Recorded data
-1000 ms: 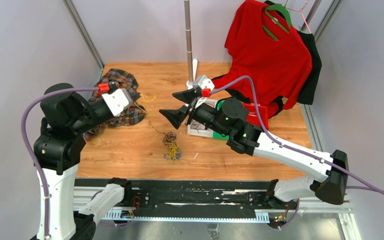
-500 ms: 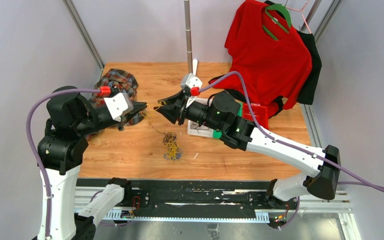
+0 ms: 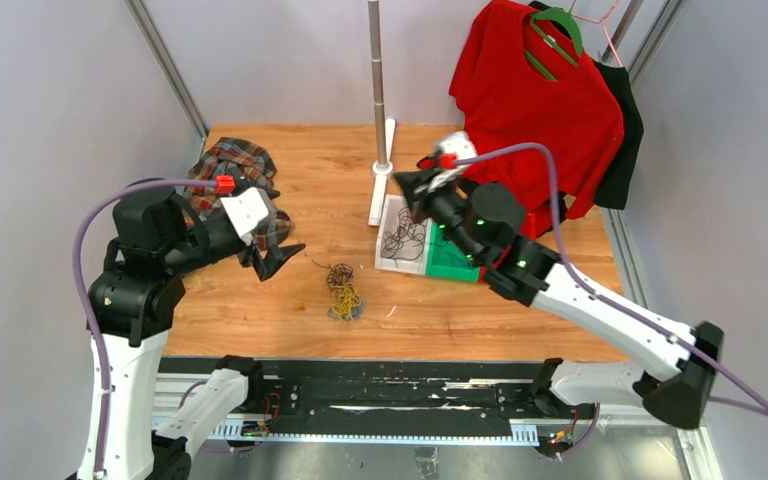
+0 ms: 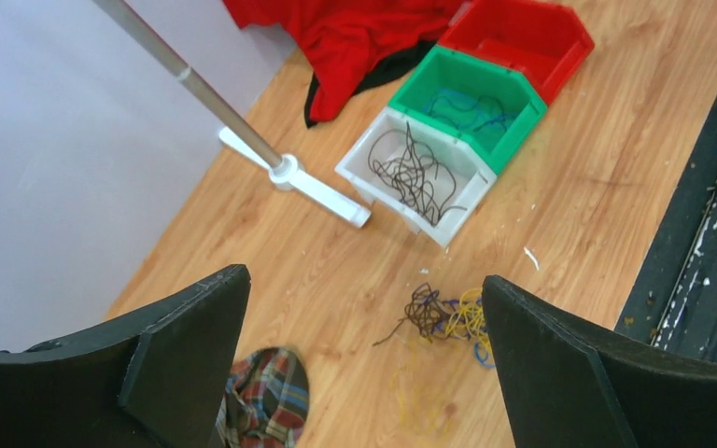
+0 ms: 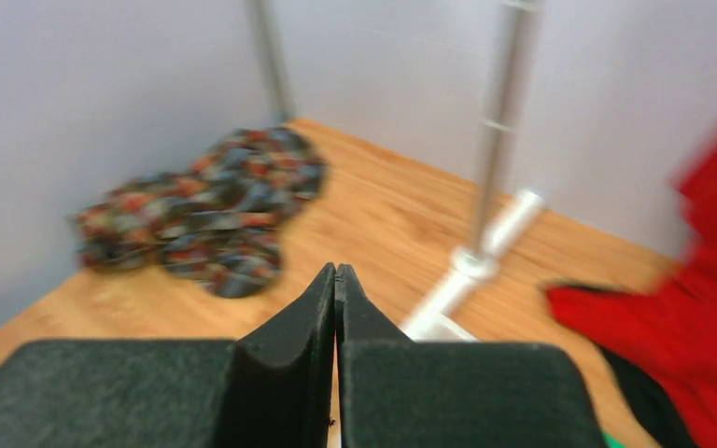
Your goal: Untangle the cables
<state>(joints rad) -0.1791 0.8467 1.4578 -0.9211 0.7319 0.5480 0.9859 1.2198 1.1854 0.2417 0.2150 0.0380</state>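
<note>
A wooden desk [image 3: 290,330] seen from above, with two black-and-white robot arms reaching in from the bottom edge. Near the centre of the frame, a small tangled wad of black, blue and yellow-orange cables [image 3: 342,290] lies loose on the wood, apart from both tools.

The left tool [image 3: 272,257], left of centre, hangs above the desk released, its two black fingers spread wide. In its wrist view the wad [image 4: 448,317] shows low in the gap between those fingers [image 4: 187,359]. A faint yellow strand [image 4: 417,401] lies on the wood just below the wad.

The right tool [image 3: 412,184], above and right of centre, is clenched. Its blurred wrist view shows the fingers [image 5: 299,336] pressed flat together.

Just below the right tool in the frame stands a white plastic bin [image 3: 384,263] holding loose black cables [image 3: 400,240]. It touches a green bin [image 3: 452,262]. The left wrist view shows blue cables [image 4: 471,107] in the green bin and a red bin [image 4: 560,33] beside it.

A crumpled plaid cloth [image 3: 228,165] lies at upper left. A metal pole [image 3: 377,70] rises at top centre. A red shirt [image 3: 535,100] on a green hanger [image 3: 557,35] hangs at upper right.
</note>
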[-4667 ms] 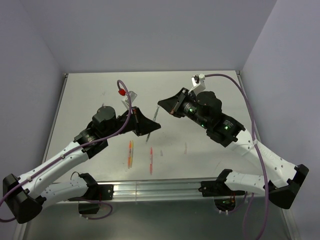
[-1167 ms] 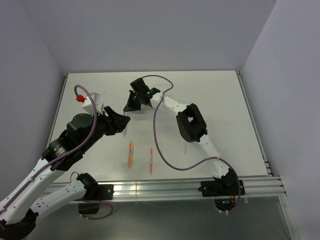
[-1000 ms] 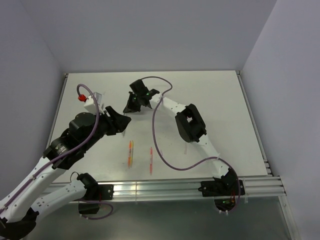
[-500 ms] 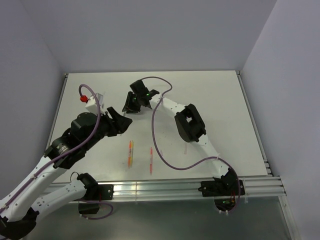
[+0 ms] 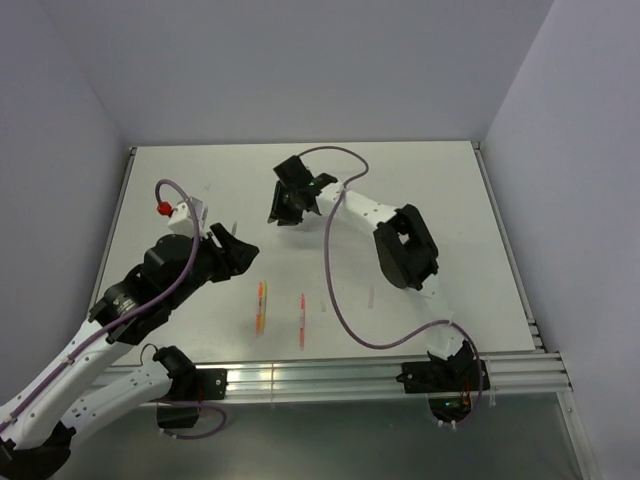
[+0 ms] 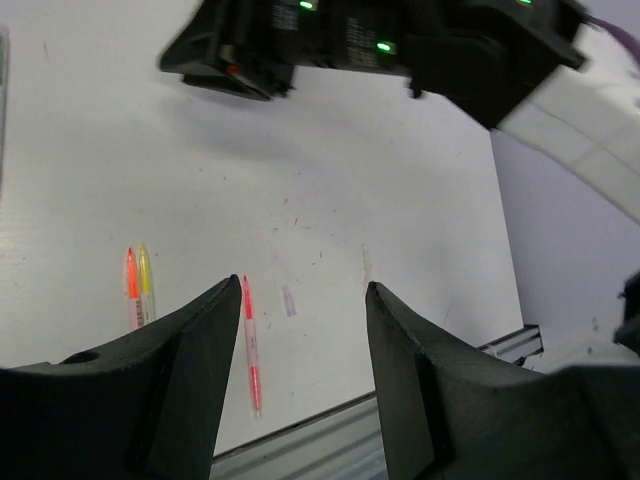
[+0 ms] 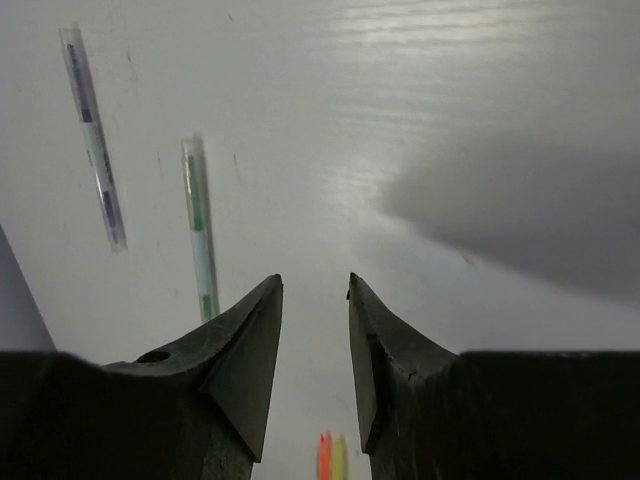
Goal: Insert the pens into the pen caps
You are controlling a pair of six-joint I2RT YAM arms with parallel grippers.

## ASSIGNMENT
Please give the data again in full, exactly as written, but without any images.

## TASK OUTPUT
-1000 ms: 
-500 ms: 
+0 ms: 
+0 ms: 
+0 ms: 
Your goal: Untangle the cables
<state>(joints rad) -0.1791 0.8467 1.4578 -0.9211 0.7319 0.5480 0.9859 1.2198 1.1854 0.2417 0.2150 0.0380</state>
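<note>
A wooden desk [image 3: 290,330] seen from above, with two black-and-white robot arms reaching in from the bottom edge. Near the centre of the frame, a small tangled wad of black, blue and yellow-orange cables [image 3: 342,290] lies loose on the wood, apart from both tools.

The left tool [image 3: 272,257], left of centre, hangs above the desk released, its two black fingers spread wide. In its wrist view the wad [image 4: 448,317] shows low in the gap between those fingers [image 4: 187,359]. A faint yellow strand [image 4: 417,401] lies on the wood just below the wad.

The right tool [image 3: 412,184], above and right of centre, is clenched. Its blurred wrist view shows the fingers [image 5: 299,336] pressed flat together.

Just below the right tool in the frame stands a white plastic bin [image 3: 384,263] holding loose black cables [image 3: 400,240]. It touches a green bin [image 3: 452,262]. The left wrist view shows blue cables [image 4: 471,107] in the green bin and a red bin [image 4: 560,33] beside it.

A crumpled plaid cloth [image 3: 228,165] lies at upper left. A metal pole [image 3: 377,70] rises at top centre. A red shirt [image 3: 535,100] on a green hanger [image 3: 557,35] hangs at upper right.
</note>
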[-4667 ms] 
[-1167 ms] 
[-1000 ms] 
[-500 ms] 
[+0 ms] 
[+0 ms] 
[+0 ms] 
Goal: Insert the pens into the pen caps
You are controlling a pair of six-joint I2RT YAM arms with parallel grippers.

No additional output is required.